Sawfishes occur in tropical coastal waters where their large toothed rostrum renders them highly susceptible to entanglement in all types of fishing gear. Targeted commercial fishing in some regions, sport fishing, the collection of rostra for the curio trade and personal memorabilia, and by-catch in net and long-line fisheries have all led to declines in sawfish populations the world over. Like most large sharks, sawfishes have conservative life histories that limit how quickly they can recover if threats should abate. By 1996, four of the seven species of sawfish recognised at the time were designated as Critically Endangered or Endangered by the International Union for the Conservation of Nature (IUCN). All five of the currently recognised species (3) are now listed as Critically Endangered or Endangered, distinguishing the Pristidae as the most imperilled family of elasmobranch species, if not the most endangered of all marine fishes (4, 5).
The smalltooth sawfish Pristis pectinata is endemic to the Atlantic Ocean and is the only sawfish species native to the USA and the islands of the Greater Caribbean Basin. In the United States, its range contracted during the second half of the 20th century and its population was estimated to have been reduced by perhaps as much as 95%. The primary stronghold for the smalltooth sawfish in the western Atlantic is, and always has been, south-western Florida. Population declines in this region became apparent in the early 1990s, resulting primarily from the capture of the sawfishes in gill-net and trawl fisheries. This led to legislation listing the smalltooth sawfish as a protected species in Florida’s waters in 1992, and in 2003 it became the first native marine fish to be registered as Endangered under the US Endangered Species Act. In addition, all sawfish species are now listed on Appendix I of the Convention on International Trade of Endangered Species (CITES), which prohibits international commercial trade.
Research in Florida and The Bahamas
Since 2010, my colleagues, graduate students and I have been conducting research aimed at promoting the recovery of the smalltooth sawfish in the USA and assessing its status in The Bahamas. It’s a species that typifies the challenges of assessing population status, not to mention recovery, in widely distributed marine fishes. Its baseline population sizes are unknown and long-term relative abundance surveys do not exist, so we are unable to track declines. However, significant range contraction and regional extirpations suggest that drastic population declines occurred throughout this sawfish’s range during the second half of the 20th century. In the western North Atlantic, a large majority of the recent confirmed smalltooth sawfish records are from the USA, where the current range is restricted primarily to south-western Florida. At the time we began our work in 2010, research into juvenile sawfishes had been ongoing in Florida for a decade. It was hypothesised then that Florida could be the only region remaining with a reproducing population.

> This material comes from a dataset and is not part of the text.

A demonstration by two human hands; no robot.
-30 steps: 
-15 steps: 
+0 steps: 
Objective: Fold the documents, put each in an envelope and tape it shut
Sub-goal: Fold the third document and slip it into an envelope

The Bahamas is the only other country with relatively frequent records of smalltooth sawfish and the research we have conducted since 2010 suggests that a viable population also exists here, mainly on the western side of the island of Andros (6, 7). Lying in one of the most remote and unspoiled parts of the Greater Caribbean Basin, Andros harbours as much mangrove habitat as Everglades National Park in Florida. Working here is logistically challenging, which is precisely why the island’s ecosystems remain intact. In 2015, we assembled data from a variety of sources, including biologists, fishing guides and divers, throughout The Bahamas in order to assess the probable distribution of the smalltooth sawfish among the more than 700 islands and cays that make up the archipelago. Not surprisingly, a large majority of the records were from the island of Andros. Bimini was the second most popular location, and together these islands on the Great Bahama Bank accounted for more than 80% of The Bahamas’ records of smalltooth sawfishes between 2002 and 2015 (7).

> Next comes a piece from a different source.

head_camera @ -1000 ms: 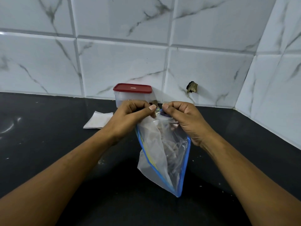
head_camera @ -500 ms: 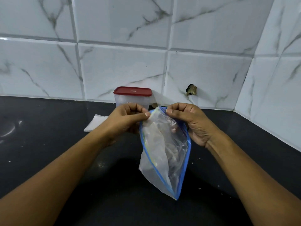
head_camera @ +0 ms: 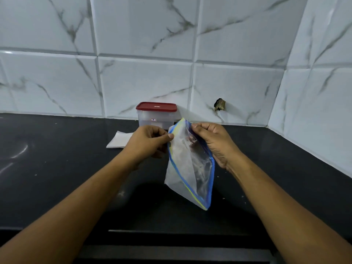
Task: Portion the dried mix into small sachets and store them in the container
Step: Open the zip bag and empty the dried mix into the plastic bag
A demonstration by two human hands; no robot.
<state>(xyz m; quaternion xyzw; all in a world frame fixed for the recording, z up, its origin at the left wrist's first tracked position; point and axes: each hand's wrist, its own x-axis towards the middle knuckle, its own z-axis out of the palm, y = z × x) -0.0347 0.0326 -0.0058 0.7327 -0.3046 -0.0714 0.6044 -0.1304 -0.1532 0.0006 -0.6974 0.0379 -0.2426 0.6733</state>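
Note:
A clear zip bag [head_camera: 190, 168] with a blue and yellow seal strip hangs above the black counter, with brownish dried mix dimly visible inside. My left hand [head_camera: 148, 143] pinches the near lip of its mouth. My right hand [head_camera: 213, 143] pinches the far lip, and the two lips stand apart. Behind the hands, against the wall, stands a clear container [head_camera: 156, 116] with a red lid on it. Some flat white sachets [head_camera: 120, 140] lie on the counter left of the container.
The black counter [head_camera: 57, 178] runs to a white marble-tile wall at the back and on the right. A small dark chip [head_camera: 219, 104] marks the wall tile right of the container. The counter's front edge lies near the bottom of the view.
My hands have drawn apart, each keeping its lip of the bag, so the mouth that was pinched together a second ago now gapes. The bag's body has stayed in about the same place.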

Juvenile sawfishes and their nursery habitat
Nearly all of the initial sawfish research in Florida has been on juveniles. Although a sawfish giving birth had never been observed, the areas of parturition in Florida are well documented by the occurrence of cohorts of newborn sawfishes from Florida Bay to Charlotte Harbor on the south-western coast. Our group and colleagues have conducted a lot of research on the patterns of habitat use by juvenile sawfishes in these nurseries and much of it suggests that they have a strong affinity for the shallow water along red mangrove shorelines and islands in bays, rivers and backcountry creeks for at least the first year of life (8, 9). Critical habitat for the species, designated in Florida in accordance with the US Endangered Species Act, is based on these patterns of juvenile habitat use (10).

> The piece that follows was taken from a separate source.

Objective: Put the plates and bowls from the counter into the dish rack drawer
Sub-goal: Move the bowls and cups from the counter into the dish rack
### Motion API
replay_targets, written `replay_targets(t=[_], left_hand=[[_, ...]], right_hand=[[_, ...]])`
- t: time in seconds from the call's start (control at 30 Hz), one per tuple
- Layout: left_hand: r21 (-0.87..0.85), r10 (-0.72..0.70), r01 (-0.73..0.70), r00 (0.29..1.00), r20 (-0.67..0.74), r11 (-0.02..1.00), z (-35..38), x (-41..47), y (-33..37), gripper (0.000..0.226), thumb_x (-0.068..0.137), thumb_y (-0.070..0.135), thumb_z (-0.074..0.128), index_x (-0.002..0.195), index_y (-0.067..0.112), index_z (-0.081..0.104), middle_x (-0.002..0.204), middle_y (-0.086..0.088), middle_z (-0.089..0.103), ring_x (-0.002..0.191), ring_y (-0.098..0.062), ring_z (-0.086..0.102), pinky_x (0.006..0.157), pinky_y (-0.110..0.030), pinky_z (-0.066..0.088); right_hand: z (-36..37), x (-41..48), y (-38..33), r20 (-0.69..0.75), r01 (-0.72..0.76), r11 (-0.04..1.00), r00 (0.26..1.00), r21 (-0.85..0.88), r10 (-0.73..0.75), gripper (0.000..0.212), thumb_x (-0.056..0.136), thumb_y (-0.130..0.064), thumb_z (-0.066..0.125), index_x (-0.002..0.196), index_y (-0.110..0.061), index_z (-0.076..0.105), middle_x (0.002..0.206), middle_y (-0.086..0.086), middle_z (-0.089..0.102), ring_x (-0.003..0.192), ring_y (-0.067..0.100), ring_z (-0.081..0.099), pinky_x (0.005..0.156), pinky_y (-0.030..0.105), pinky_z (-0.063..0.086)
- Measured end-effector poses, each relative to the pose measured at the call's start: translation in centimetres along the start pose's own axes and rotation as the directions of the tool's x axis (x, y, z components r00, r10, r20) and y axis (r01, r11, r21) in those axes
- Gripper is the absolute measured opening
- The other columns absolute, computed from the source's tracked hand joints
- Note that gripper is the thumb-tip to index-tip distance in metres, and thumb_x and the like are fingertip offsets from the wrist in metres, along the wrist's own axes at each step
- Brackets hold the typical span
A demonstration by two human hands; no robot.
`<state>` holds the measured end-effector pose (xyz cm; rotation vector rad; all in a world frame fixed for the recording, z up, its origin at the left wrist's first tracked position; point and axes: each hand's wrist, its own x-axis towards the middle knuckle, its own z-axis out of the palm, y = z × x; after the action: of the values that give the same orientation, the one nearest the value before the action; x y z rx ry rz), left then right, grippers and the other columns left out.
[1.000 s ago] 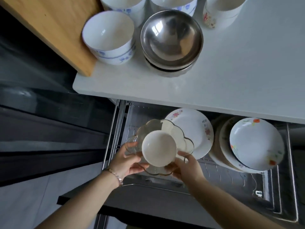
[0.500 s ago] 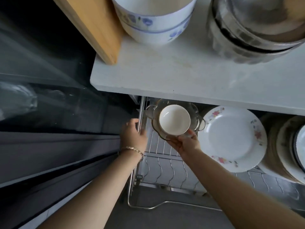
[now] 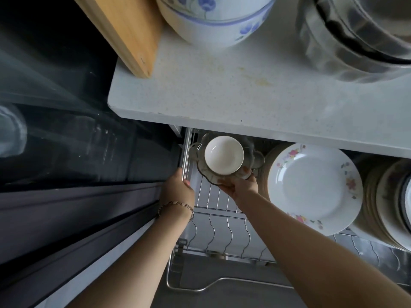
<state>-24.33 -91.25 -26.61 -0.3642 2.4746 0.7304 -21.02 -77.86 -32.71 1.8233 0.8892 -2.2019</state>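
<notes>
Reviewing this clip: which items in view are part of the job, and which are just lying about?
Job: small white bowl nested in the scalloped glass dish, held by the right hand; left hand gripping the dish rack drawer; racked floral plate; blue-flowered bowl and steel bowls on the counter.
Lying about: wooden cutting board.

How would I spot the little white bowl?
Look under the white counter into the open dish rack drawer, at its left end. There the right hand holds a scalloped glass dish, and the small white bowl sits inside it: plain and deep, unlike the flat flowered plates beside it.
</notes>
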Motion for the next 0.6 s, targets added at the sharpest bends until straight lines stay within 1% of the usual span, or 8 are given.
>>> replay_targets(t=[0.1,0.17,0.27,0.33,0.4,0.43,0.5,0.6], left_hand=[[0.033,0.007,-0.008,1.0,0.012,0.999,0.1,0.3,-0.3,0.04,0.091,0.002,0.036,0.128,0.006,0.049,0.108,-0.017,0.066,0.098,-0.033,0.061,0.084,-0.033,0.048],[0.032,0.007,-0.008,1.0,0.027,0.999,0.2,0.3,-0.5,0.046,0.091,0.0,0.035,0.135,0.007,0.043,0.111,-0.017,0.065,0.101,-0.033,0.061,0.087,-0.035,0.049],[0.008,-0.013,0.012,0.997,0.07,1.0,0.1,0.1,-0.5,0.048,0.092,0.0,0.031,0.138,0.008,0.039,0.111,-0.02,0.064,0.102,-0.034,0.061,0.091,-0.038,0.049],[0.086,-0.012,0.005,0.997,0.082,0.996,-0.3,-0.6,-0.4,0.047,0.093,0.003,0.032,0.139,0.01,0.038,0.115,-0.02,0.061,0.105,-0.033,0.059,0.09,-0.036,0.046],[0.234,0.03,-0.034,0.999,0.021,0.972,-1.0,-2.0,0.1,0.049,0.091,0.005,0.04,0.139,0.014,0.037,0.122,-0.018,0.053,0.112,-0.033,0.051,0.093,-0.037,0.044],[0.261,0.088,-0.078,0.996,-0.027,0.962,-1.4,-3.0,0.7,0.05,0.089,0.005,0.045,0.138,0.015,0.038,0.124,-0.016,0.049,0.113,-0.031,0.048,0.095,-0.038,0.042],[0.164,0.272,-0.255,0.957,-0.096,0.953,-2.3,-5.0,2.7,0.049,0.084,0.002,0.052,0.132,0.01,0.046,0.119,-0.014,0.05,0.111,-0.028,0.048,0.095,-0.033,0.041],[-0.181,0.481,-0.503,0.863,-0.156,0.845,-4.4,-8.0,8.0,0.036,0.083,0.002,0.057,0.118,0.008,0.056,0.111,-0.012,0.056,0.088,-0.016,0.058,0.076,-0.018,0.047]], right_hand=[[-0.1,0.3,0.0,0.005,-0.013,0.999,1.0,-0.038,0.013,0.05,0.078,0.021,0.052,0.108,-0.018,0.042,0.089,0.011,0.061,0.069,0.028,0.063,0.056,0.037,0.055],[-0.4,0.4,0.0,-0.006,-0.005,0.994,1.0,-0.105,0.004,0.042,0.079,0.016,0.055,0.105,-0.015,0.047,0.081,0.009,0.061,0.064,0.022,0.062,0.058,0.033,0.055],[-1.1,-0.4,-0.3,-0.042,-0.029,0.966,0.999,-0.257,0.019,0.018,0.082,0.008,0.057,0.083,-0.009,0.052,0.072,0.008,0.055,0.059,0.017,0.055,0.056,0.025,0.055],[-2.0,-2.0,-0.8,-0.053,-0.086,0.944,0.996,-0.318,0.073,0.021,0.087,0.004,0.053,0.071,-0.008,0.048,0.066,0.009,0.049,0.056,0.017,0.051,0.052,0.023,0.05],[-3.2,-4.7,-1.9,-0.008,-0.086,0.919,0.996,-0.384,0.09,0.021,0.088,0.004,0.051,0.07,-0.006,0.051,0.065,0.009,0.051,0.057,0.017,0.053,0.055,0.024,0.048],[-3.8,-6.4,-2.9,0.032,-0.052,0.898,0.997,-0.436,0.073,0.018,0.088,0.003,0.051,0.073,-0.007,0.054,0.067,0.009,0.054,0.06,0.017,0.056,0.057,0.025,0.048],[-5.1,-10.3,-5.6,0.13,0.074,0.871,0.991,-0.486,-0.012,0.013,0.087,-0.002,0.054,0.081,-0.012,0.059,0.071,0.007,0.062,0.063,0.017,0.061,0.058,0.025,0.048],[-7.0,-16.4,-11.3,0.216,0.306,0.829,0.949,-0.467,-0.229,0.008,0.089,-0.014,0.055,0.086,-0.016,0.062,0.069,0.007,0.066,0.056,0.016,0.063,0.054,0.023,0.05]])
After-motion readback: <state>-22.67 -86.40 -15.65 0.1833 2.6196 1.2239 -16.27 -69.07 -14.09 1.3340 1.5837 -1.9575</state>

In the Everglades, we often observe that small juvenile smalltooth sawfishes associate with very specific mangrove islands, ignoring others. They are generally found only among red mangroves, probably because the dense pneumatophores of black mangroves deter them. The density of red mangrove prop roots and the water depth appear to be critical factors influencing which red mangrove islands are inhabited. Small sawfishes are vulnerable to predation not only by bull and lemon sharks, but potentially also by American alligators and American crocodiles in this region. Prop roots need to be spaced so that the juvenile sawfishes can move between them for cover at high tide, but dense enough to exclude predators. When the tide falls and the sawfishes are forced from the mangroves, the adjacent mud flats or channels must be deep enough that they don’t dry out, but shallow enough to exclude larger sharks.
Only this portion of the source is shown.